A yawn of boredom supported the man’s excessive moustache. His shoulders were suspended likewise by a dramatic shrug.
“Well then, andiamo. I’m not paying you to hide out in my bathroom. It’s a discounted rate if you don’t finish it tomorrow.”
The man turned and stomped from the room, leaving Sultan to pack up his materials. In Afghanistan, he had worked with tile too. But he laid vast floors with mosaics, and cut pieces on a scale that required magnifying lenses to see. In Italy now, he adjusted to improving clients’ showers and floors. It was work stripped from what he knew.
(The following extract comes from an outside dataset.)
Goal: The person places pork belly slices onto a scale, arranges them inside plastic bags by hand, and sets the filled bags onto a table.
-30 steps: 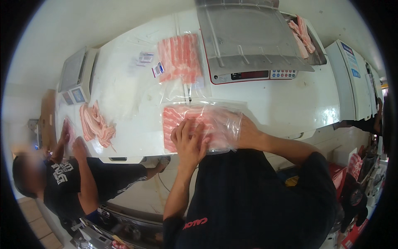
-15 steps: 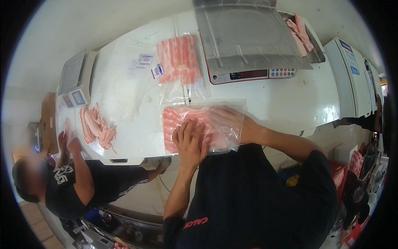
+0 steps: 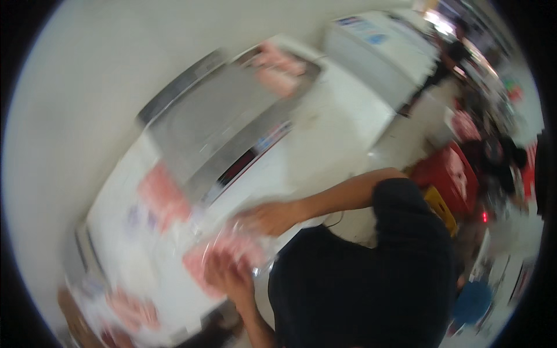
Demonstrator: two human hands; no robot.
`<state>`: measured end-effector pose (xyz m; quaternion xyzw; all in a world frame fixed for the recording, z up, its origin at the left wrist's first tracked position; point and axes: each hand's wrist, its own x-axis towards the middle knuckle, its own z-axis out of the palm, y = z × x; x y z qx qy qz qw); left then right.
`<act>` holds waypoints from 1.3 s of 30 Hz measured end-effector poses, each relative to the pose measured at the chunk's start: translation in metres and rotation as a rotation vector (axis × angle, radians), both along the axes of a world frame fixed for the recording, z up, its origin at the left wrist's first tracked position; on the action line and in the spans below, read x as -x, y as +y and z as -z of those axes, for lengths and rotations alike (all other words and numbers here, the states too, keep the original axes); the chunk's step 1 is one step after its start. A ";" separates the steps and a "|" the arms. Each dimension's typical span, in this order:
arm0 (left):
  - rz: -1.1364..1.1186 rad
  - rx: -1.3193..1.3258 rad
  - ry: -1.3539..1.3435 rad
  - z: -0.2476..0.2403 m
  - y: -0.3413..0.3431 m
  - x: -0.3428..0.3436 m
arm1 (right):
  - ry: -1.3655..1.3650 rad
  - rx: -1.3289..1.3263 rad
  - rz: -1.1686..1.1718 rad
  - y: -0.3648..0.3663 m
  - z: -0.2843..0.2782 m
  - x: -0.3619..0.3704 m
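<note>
A clear plastic bag with striped slices of pink and white meat (image 3: 194, 258) lies on the white table before me. My left hand (image 3: 229, 275) rests on top of it with the fingers apart. At the bag's other end is my right hand (image 3: 268, 218); its fingers are smeared by motion and partly covered by the shiny plastic. A second pack of sliced meat (image 3: 164, 194) lies farther off, next to the scale.
A scale (image 3: 238, 165) with a wide metal tray (image 3: 203, 110) stands at the back. Beyond it are meat strips (image 3: 278, 69) in a metal container. Loose strips (image 3: 132, 310) lie at the lower left, near a second scale (image 3: 87, 255). A white freezer (image 3: 371, 52) and red crate (image 3: 444, 180) are rightward.
The whole view has swung toward the right and blurred, so the table appears tilted. Both hands are still at the bag of meat. The co-worker at the left is now mostly out of sight.
</note>
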<state>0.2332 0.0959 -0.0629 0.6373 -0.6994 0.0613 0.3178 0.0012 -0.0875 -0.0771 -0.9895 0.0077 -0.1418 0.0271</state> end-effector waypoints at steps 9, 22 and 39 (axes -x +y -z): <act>-0.059 -0.460 -0.177 -0.043 0.032 0.047 | 0.194 -0.612 0.325 0.019 -0.056 0.013; -0.426 -0.448 1.887 0.013 0.071 0.135 | 0.280 -0.660 0.451 -0.043 -0.039 -0.041; 0.133 -0.249 2.247 -0.179 0.069 -0.041 | -0.455 -2.449 -0.052 0.036 -0.171 -0.064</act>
His bag full of tools, Sultan made his way through Piazza Venezia to catch the tram. Rome was not his first choice. Or even his second choice. But it is where he was forced after making the decision to leave Afghanistan. The language came slowly. The jobs came slower. After a few months, Sultan learned to trade Dari for Italian, artwork for black and white tile.
Nobody noticed him as he boarded the tram, with the exception of the woman whose face was grazed by his bag. Mumbling an apology, the tile-cutter took a seat. The tram was going to Trastevere, across the Tiber, where he would meet his last client for the day. Sultan anticipated eyes that would look past him in order to size up his capabilities.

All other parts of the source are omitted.